I don’t have a suggestion for how this should be resolved. Maybe just a note in the migration guide, I don’t know.

WARNING: I recommend you use Schema Diff to generate your own migration script, and not just copy this verbatim. This is here to give you an idea of what may have changed and things you can look into.
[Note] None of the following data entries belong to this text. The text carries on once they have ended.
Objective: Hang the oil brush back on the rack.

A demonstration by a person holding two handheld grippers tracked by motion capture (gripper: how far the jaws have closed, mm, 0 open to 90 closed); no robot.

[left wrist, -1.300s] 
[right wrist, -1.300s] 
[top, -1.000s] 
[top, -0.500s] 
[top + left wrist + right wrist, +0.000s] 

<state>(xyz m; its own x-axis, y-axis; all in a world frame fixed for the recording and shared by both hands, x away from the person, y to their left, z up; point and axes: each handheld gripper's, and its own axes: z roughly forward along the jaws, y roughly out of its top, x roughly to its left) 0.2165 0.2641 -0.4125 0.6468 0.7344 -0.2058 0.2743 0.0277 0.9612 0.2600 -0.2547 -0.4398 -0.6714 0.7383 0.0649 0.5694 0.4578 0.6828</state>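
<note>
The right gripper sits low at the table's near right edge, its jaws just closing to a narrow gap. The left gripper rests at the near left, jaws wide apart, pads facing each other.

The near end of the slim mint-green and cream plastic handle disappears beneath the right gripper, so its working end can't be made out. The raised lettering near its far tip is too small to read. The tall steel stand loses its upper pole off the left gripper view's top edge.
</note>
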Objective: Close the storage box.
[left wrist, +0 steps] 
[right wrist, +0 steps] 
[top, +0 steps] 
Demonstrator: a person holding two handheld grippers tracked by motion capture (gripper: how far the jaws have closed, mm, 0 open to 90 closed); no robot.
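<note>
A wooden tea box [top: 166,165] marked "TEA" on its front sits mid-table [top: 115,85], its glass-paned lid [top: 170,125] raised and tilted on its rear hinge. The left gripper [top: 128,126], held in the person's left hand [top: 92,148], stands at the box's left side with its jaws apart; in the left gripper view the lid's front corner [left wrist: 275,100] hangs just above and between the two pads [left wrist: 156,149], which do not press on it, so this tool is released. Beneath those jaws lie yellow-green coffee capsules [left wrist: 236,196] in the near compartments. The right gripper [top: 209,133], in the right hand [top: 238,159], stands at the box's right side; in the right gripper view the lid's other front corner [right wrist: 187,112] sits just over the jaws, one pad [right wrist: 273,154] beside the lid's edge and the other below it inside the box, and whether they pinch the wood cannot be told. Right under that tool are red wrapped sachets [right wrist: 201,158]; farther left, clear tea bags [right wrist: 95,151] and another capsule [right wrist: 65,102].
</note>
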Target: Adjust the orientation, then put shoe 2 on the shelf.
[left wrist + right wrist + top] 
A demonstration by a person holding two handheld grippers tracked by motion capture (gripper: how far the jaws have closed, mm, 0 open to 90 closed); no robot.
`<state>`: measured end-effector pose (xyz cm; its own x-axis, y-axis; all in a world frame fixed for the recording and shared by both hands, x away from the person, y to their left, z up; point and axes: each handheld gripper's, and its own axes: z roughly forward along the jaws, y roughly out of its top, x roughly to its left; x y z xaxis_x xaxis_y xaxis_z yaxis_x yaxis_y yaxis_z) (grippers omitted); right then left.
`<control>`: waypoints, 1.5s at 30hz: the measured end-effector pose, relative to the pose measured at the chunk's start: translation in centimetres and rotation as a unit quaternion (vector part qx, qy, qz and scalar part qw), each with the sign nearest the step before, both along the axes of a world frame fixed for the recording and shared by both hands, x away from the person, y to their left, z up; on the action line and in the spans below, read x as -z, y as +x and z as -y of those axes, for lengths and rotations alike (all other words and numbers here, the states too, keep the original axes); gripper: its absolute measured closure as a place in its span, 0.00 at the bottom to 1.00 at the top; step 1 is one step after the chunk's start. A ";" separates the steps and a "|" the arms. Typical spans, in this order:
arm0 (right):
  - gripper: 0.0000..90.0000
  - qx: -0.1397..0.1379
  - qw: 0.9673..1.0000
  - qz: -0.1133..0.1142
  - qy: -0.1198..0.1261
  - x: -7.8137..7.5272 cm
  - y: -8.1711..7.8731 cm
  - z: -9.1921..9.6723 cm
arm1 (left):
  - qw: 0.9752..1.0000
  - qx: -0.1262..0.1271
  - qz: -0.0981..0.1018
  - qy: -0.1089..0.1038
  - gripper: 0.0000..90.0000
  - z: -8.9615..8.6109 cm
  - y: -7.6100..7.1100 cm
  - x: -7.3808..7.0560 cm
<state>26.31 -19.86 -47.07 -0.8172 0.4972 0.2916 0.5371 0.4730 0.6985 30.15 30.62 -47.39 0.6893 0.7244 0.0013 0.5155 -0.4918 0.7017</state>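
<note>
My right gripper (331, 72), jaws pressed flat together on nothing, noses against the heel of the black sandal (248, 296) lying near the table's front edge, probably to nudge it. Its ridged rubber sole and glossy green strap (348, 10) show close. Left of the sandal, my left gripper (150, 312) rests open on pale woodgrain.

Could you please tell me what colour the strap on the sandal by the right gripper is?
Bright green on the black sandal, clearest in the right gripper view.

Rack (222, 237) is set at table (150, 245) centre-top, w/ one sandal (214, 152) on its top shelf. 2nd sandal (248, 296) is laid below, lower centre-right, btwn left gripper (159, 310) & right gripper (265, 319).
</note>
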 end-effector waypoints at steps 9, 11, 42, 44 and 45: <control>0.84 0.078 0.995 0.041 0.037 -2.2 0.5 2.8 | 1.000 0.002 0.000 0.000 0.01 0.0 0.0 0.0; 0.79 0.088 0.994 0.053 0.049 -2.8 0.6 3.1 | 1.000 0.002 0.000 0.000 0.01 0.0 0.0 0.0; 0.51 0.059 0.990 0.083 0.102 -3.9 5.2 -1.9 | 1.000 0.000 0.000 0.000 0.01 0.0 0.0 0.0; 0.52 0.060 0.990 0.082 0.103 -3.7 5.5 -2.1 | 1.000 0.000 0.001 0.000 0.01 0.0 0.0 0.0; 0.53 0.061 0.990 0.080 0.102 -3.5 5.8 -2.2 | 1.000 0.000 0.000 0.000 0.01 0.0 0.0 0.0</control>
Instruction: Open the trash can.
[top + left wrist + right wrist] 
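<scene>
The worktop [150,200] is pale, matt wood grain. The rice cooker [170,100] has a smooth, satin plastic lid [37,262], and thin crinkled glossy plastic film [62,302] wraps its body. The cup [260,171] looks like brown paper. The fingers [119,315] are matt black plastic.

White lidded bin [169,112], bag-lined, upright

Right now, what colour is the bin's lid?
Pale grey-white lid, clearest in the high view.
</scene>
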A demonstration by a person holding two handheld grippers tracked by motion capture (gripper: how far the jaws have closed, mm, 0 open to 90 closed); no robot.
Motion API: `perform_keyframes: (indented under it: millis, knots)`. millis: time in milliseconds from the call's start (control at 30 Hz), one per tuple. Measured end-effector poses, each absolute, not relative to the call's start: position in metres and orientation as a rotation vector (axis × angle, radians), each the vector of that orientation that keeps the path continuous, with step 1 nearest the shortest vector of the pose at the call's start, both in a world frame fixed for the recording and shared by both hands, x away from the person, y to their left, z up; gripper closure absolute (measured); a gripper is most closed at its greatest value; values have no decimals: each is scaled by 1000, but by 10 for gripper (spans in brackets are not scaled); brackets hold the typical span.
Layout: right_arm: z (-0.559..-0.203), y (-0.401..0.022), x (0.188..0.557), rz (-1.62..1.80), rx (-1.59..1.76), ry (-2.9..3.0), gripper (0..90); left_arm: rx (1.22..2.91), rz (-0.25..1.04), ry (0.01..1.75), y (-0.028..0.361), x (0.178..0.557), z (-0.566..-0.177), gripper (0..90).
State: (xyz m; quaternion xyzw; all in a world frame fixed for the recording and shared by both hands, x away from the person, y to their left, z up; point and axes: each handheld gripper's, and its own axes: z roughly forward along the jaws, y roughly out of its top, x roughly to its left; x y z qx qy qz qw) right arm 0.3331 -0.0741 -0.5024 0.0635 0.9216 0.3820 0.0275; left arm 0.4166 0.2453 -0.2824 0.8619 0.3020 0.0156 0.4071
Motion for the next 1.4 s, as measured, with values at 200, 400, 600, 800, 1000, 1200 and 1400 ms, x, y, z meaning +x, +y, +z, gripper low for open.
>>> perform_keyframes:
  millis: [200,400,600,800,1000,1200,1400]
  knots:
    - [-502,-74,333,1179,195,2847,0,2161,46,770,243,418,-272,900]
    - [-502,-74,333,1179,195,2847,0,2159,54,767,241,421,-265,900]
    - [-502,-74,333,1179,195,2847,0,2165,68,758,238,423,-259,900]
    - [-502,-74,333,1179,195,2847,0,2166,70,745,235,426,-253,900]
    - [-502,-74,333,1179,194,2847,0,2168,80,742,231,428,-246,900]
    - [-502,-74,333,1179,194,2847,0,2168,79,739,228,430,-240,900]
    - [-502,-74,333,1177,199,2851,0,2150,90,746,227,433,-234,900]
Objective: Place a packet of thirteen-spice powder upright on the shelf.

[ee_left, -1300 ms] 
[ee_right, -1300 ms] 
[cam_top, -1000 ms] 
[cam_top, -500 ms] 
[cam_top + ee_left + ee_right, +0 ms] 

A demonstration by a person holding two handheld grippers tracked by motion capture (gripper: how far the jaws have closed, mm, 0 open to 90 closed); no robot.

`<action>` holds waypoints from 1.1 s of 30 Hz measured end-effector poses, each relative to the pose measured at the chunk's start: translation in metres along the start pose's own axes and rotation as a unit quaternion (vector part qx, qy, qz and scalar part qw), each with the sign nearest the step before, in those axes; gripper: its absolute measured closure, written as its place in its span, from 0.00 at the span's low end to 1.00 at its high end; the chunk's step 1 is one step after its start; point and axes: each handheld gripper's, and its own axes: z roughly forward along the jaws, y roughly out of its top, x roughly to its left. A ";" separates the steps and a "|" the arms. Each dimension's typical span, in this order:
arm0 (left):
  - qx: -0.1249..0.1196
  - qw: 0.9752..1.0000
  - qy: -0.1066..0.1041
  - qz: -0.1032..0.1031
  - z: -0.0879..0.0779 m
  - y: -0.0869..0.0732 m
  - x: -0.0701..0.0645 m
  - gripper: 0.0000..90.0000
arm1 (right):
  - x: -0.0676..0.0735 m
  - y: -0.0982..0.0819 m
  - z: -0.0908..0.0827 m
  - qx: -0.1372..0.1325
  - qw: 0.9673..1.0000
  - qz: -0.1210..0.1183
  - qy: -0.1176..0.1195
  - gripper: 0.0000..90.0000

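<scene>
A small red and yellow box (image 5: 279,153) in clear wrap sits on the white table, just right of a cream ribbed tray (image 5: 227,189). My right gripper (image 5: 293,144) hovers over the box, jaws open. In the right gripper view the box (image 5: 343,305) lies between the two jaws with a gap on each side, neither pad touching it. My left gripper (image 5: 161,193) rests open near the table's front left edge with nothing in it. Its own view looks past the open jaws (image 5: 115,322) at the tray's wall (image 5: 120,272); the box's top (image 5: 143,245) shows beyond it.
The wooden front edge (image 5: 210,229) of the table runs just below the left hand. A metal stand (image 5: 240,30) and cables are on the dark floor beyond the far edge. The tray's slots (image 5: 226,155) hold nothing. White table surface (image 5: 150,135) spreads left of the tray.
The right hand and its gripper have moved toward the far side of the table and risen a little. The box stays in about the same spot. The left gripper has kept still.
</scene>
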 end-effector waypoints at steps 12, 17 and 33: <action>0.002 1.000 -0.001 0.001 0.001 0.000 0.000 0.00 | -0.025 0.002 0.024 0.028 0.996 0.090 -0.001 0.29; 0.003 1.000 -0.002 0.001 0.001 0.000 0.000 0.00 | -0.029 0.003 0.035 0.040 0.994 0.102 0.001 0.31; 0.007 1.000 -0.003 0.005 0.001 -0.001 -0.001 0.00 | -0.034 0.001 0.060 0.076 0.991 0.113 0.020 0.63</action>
-- This script was generated by the Schema Diff utility in pgAdmin 4. 
BEGIN;

-- Added as recommended at https://www.npgsql.org/efcore/release-notes/6.0.html#migrating-columns-from-timestamp-to-timestamptz
SET TimeZone='UTC';

DROP FUNCTION IF EXISTS public.delete_cascade(p_schema character varying, p_table character varying, p_key character varying, p_recursion character varying[]);

ALTER TABLE public."OpenIddictAuthorizations"
    ALTER COLUMN "CreationDate" TYPE timestamp with time zone ;
ALTER TABLE IF EXISTS public."OpenIddictAuthorizations" DROP CONSTRAINT IF EXISTS "FK_OpenIddictAuthorizations_OpenIddictApplications_Application~";

ALTER TABLE IF EXISTS public."OpenIddictAuthorizations"
    ADD CONSTRAINT "FK_OpenIddictAuthorizations_OpenIddictApplications_Application~" FOREIGN KEY ("ApplicationId")
    REFERENCES public."OpenIddictApplications" ("Id") MATCH SIMPLE
    ON UPDATE NO ACTION
    ON DELETE NO ACTION;

ALTER TABLE public."OpenIddictTokens"
    ALTER COLUMN "CreationDate" TYPE timestamp with time zone ;

ALTER TABLE public."OpenIddictTokens"
    ALTER COLUMN "ExpirationDate" TYPE timestamp with time zone ;

ALTER TABLE public."OpenIddictTokens"
    ALTER COLUMN "RedemptionDate" TYPE timestamp with time zone ;
ALTER TABLE IF EXISTS public."OpenIddictTokens" DROP CONSTRAINT IF EXISTS "FK_OpenIddictTokens_OpenIddictApplications_ApplicationId";

ALTER TABLE IF EXISTS public."OpenIddictTokens" DROP CONSTRAINT IF EXISTS "FK_OpenIddictTokens_OpenIddictAuthorizations_AuthorizationId";

ALTER TABLE IF EXISTS public."OpenIddictTokens"
    ADD CONSTRAINT "FK_OpenIddictTokens_OpenIddictApplications_ApplicationId" FOREIGN KEY ("ApplicationId")
    REFERENCES public."OpenIddictApplications" ("Id") MATCH SIMPLE
    ON UPDATE NO ACTION
    ON DELETE NO ACTION;

ALTER TABLE IF EXISTS public."OpenIddictTokens"
    ADD CONSTRAINT "FK_OpenIddictTokens_OpenIddictAuthorizations_AuthorizationId" FOREIGN KEY ("AuthorizationId")
    REFERENCES public."OpenIddictAuthorizations" ("Id") MATCH SIMPLE
    ON UPDATE NO ACTION
    ON DELETE NO ACTION;

END;

Also posted here: https://stackoverflow.com/a/72508275/1945957

To reproduce

• Upgrade OpenIddict.EntityFrameworkCore from 3.0.3 to 3.1.1
• Try to authenticate from a client that had been working fine
• Client gets OpenIdConnectProtocolException: Message contains error: ‘invalid_grant’, error_description: ‘The specified authorization code is no longer valid.’

Exceptions (if any)

OpenIdConnectProtocolException: Message contains error: 'invalid_grant', error_description: 'The specified authorization code is no longer valid.